Statistics tool for git repositories

Project description

Git Hammer

Build Status codecov License


NOTE: If you have been using Git Hammer prior to December 4th, 2019, your database is obsolete, and unfortunately you will need to rebuild it if you want to use the current version. This is because a necessary change in the database schema could not be automatically migrated from the old version. Git Hammer has now been set up to support database migrations better, and this situation hopefully won't happen again. My apologies for the inconvenience.

Git Hammer is a statistics tool for projects in git repositories. Its major feature is tracking the number of lines authored by each person for every commit, but it currently includes some other useful statistics as well, and the data that it collects could be used in multiple new ways as well.

Git Hammer is under active maintenance. New features appear when a need or desire for them exists. If Git Hammer lacks some feature you would like, all kinds of contributions are welcome, from simple feature suggestions to complete pull requests implementing the feature.

Setup

By default, Git Hammer stores the historical information from the repository in an SQLite database file in the current directory. If you wish to change this default, set the DATABASE_URL environment variable to a database URL according to the SQLAlchemy engine documentation. This database will be created if it does not already exist. Note that if you wish to use a database other than SQLite, you may need to install the appropriate Python module to connect to the database.

You will need Python 3, at least version 3.5. It is a good idea to set up a virtual environment, like this (run this wherever you have cloned Git Hammer):

python3 -m venv venv
source venv/bin/activate
pip install -r requirements.txt

The rest of the commands below assume that this has been done.

Creating a Project

Now pick some git repository to run Git Hammer on. The examples below use a hypothetical project called "baffle". You should replace the name with your own.

python -m githammer init-project baffle ~/projects/baffle

This will create the database containing the project baffle from the repository directory (here ~/projects/baffle; replace that with the path to your repository). Git Hammer will print out a progress report while it goes through all the commits in the repository.

(Incidentally, you should make sure that the main development branch is the one checked out in the repository. Currently, using Git Hammer really doesn't make sense otherwise.)

When the repository gets new development, first update the code in the repository to the latest version, and then run

python -m githammer update-project baffle

This will process all the new commits that were not yet seen into the database.

Showing Statistics

After the project has been initialized and the repository added, you can show some information on it.
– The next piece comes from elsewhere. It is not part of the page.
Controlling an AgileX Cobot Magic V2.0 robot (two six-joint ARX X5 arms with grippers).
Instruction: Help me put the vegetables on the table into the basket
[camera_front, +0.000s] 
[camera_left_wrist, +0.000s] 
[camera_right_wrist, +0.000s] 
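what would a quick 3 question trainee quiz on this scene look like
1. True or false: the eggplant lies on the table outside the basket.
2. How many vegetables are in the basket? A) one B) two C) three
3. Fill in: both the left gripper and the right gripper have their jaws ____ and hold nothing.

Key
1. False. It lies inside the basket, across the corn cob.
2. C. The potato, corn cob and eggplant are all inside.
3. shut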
First try out

python -m githammer summary baffle

This will print out three tables: The number of commits for each person, the number of lines of code written by each person in the head version, and the number of tests written by each person in the head version. This last is only printed if the repository configuration includes test recognition (see below).

There are a few graphs that Git Hammer can display. To see the types of supported graphs, enter

python -m githammer graph --help

The graphs are

Type Description
line-count Number of lines in the project over time
line-author-count Same as above, except split per author
test-count Number of tests in the project over time
test-author-count Same as above, except split per author
day-of-week A histogram showing the number of commits for each day of the week
time-of-day A histogram showing the number of commits for each hour of the day

Configuring Sources and Tests

By default, Git Hammer assumes that every file in the repository is a source file and that there are no tests. This can be modified by creating a configuration file. The configuration file is JSON having some predefined keys:

{
  "sourceFiles": [
    "Sources/**/*.py",
    "Tests/**/*.py",
    ...
  ],
  "excludedSourceFiles": [
    "Sources/Contrib/**"
  ],
  "testFiles": [
    "Tests/**/*.py"
  ],
  "testLineRegex": "def test_"
}

Here, sourceFiles is a list of patterns that match the source files. Any file not matching one of these patterns is not considered by Git Hammer. If sourceFiles captures too many files, for instance autogenerated sources, excludedSourceFiles is a list of patterns that will not be considered source even if they match some sourceFiles pattern.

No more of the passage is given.